Yeka menyampaikan, Ombudsman RI sangat prihatin dengan krisis pangan yang terjadi, terutama terkait masalah maladministrasi di sektor agraria. Menurutnya, berbagai permasalahan dalam kebijakan pangan dan agraria harus segera diatasi agar hak-hak petani dapat terjamin. Ombudsman RI telah berupaya memberikan tindakan korektif kepada instansi terkait, namun Yeka mengakui bahwa tantangan masih besar.

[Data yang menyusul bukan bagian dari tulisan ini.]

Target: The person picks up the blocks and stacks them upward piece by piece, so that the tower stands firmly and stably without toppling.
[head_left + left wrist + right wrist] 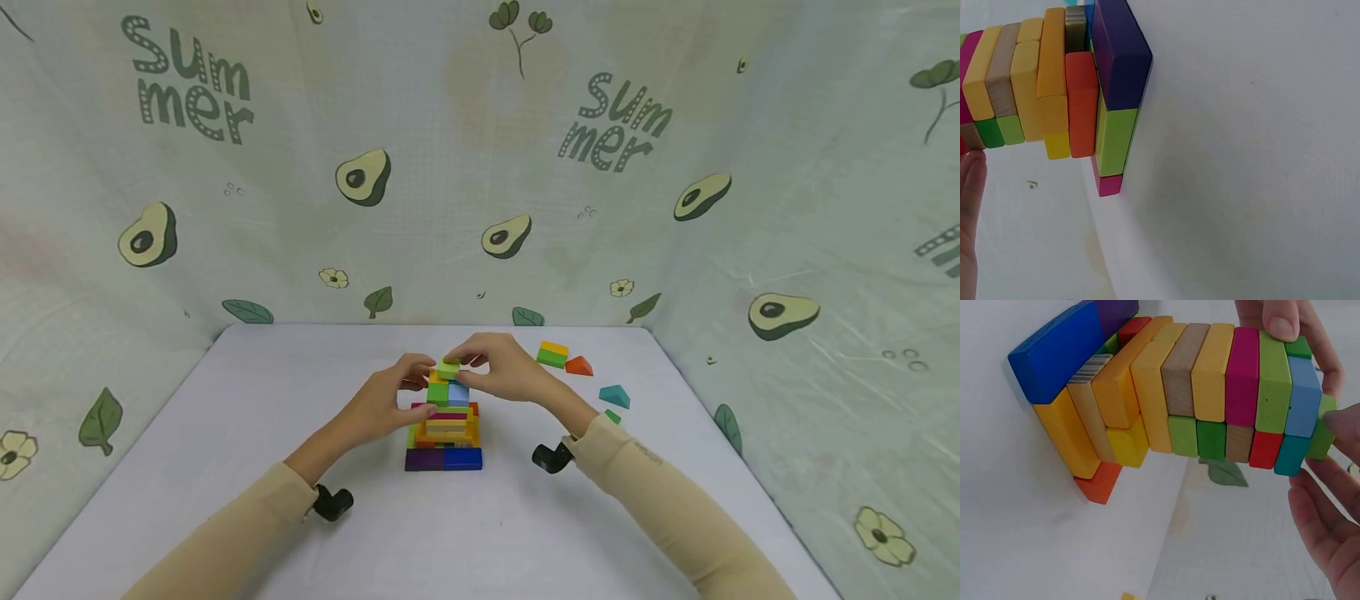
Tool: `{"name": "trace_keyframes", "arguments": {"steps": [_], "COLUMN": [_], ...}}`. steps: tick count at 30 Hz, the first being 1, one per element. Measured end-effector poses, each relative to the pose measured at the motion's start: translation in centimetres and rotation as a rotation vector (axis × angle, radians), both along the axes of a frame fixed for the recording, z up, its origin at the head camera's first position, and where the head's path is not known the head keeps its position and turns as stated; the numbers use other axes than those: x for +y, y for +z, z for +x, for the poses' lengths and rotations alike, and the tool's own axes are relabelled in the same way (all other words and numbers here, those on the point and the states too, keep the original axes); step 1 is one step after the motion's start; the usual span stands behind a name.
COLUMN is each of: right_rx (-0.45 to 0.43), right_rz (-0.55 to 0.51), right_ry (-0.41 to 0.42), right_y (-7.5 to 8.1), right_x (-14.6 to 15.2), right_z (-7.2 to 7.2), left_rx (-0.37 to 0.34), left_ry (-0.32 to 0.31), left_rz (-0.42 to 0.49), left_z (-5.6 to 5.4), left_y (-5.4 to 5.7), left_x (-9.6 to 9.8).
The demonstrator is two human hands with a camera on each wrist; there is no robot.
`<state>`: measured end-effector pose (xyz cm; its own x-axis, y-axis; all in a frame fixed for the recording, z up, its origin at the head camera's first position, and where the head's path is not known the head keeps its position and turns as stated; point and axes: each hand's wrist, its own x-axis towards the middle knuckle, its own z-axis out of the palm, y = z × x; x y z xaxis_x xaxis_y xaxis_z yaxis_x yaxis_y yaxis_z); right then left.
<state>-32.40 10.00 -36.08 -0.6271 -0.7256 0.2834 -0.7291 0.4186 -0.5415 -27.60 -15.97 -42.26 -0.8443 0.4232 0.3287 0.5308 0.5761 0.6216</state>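
A tower of colored wooden blocks (450, 429) stands on the white table, with purple and blue blocks along its near base. At the very top, my right hand (501, 367) pinches a light green block (1320, 440) between thumb and fingers; the block sits against the blue and teal blocks of the upper layer. My left hand (386, 400) is at the tower's left side, fingers spread near its upper layers. In the right wrist view the left thumb (1282, 326) rests by the light green and green blocks near the top. The left wrist view shows only some left fingers (971, 187) beside a red block.
To the right behind the tower lie a yellow and green pair of blocks (552, 354), an orange triangular block (579, 366), a teal triangular block (615, 396) and a green block (612, 416) partly behind the right forearm. A patterned cloth (435, 167) hangs around the table.
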Motion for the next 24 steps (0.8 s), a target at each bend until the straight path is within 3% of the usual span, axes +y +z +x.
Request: {"name": "trace_keyframes", "arguments": {"steps": [24], "right_rx": [-0.015], "right_rz": [-0.018], "right_ry": [-0.026], "right_y": [-1.2], "right_x": [-0.9], "right_z": [0.2], "left_rx": [0.010], "left_ry": [-0.005], "left_rz": [0.009], "left_z": [0.3], "left_y": [-0.2], "left_x": [-0.1]}}
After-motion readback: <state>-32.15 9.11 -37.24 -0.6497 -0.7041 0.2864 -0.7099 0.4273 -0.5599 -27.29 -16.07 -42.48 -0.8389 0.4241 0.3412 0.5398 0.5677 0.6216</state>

“Kami di Ombudsman RI terus berkomitmen untuk melindungi hak-hak petani dan memastikan bahwa negara menjalankan reforma agraria sesuai amanat konstitusi. Kami mendorong tindakan korektif yang efektif untuk mengatasi maladministrasi, tetapi langkah tersebut harus didukung oleh kebijakan yang lebih berkeadilan dan berpihak pada petani,” ungkap Yeka dalam diskusi tersebut.
Di Kaltim, Ombudsman pernah menemukan adanya dugaan maladministrasi berupa penghentian pemberian layanan pertanahan pada layanan permohonan surat keterangan tanah dan pendaftaran tanah di wilayah Ibu Kota Negara (IKN) Nusantara, khususnya di Kabupaten Penajam Paser Utara dan Kabupaten Kutai Kartanegara, Provinsi Kalimantan Timur.
Menurut hasil investigasi atas prakarsa sendiri yang dilakukan oleh Ombudsman, penghentian layanan tersebut lantaran adanya ketidaksesuaian implementasi dan tumpang tindih regulasi yang menyebabkan keragu-raguan petugas di tingkat kabupaten, kecamatan hingga desa. Imbasnya, layanan kepada masyarakat terkait pengajuan permohonan surat keterangan tanah dan pendaftaran tanah menjadi terganggu. Tidak hanya tanah di wilayah delineasi IKN, terhentinya pelayanan juga terjadi atas tanah di luar wilayah delineasi IKN.
Sementara itu, Koordinator Subkomisi Penegakan HAM Komnas HAM, Uli Parulian Sihombing, mengungkapkan selama semester I 2024, mereka telah menangani 162 kasus, termasuk konflik agraria dan kriminalisasi.
Pada Rabu (18/9), dia mengungkapkan ada beberapa kasus yang menjadi perhatian Komnas HAM. Salah satu sorotan utama Komnas HAM adalah konflik agraria di kawasan Ibu Kota Negara (IKN) Nusantara. Seperti pembabatan lahan petani juga penggusuran masyarakat adat untuk proyek bandara VVIP.
“Komnas HAM telah merekomendasikan penegakan hukum atas pelanggaran yang terjadi,” jelasnya. (Sirana.id)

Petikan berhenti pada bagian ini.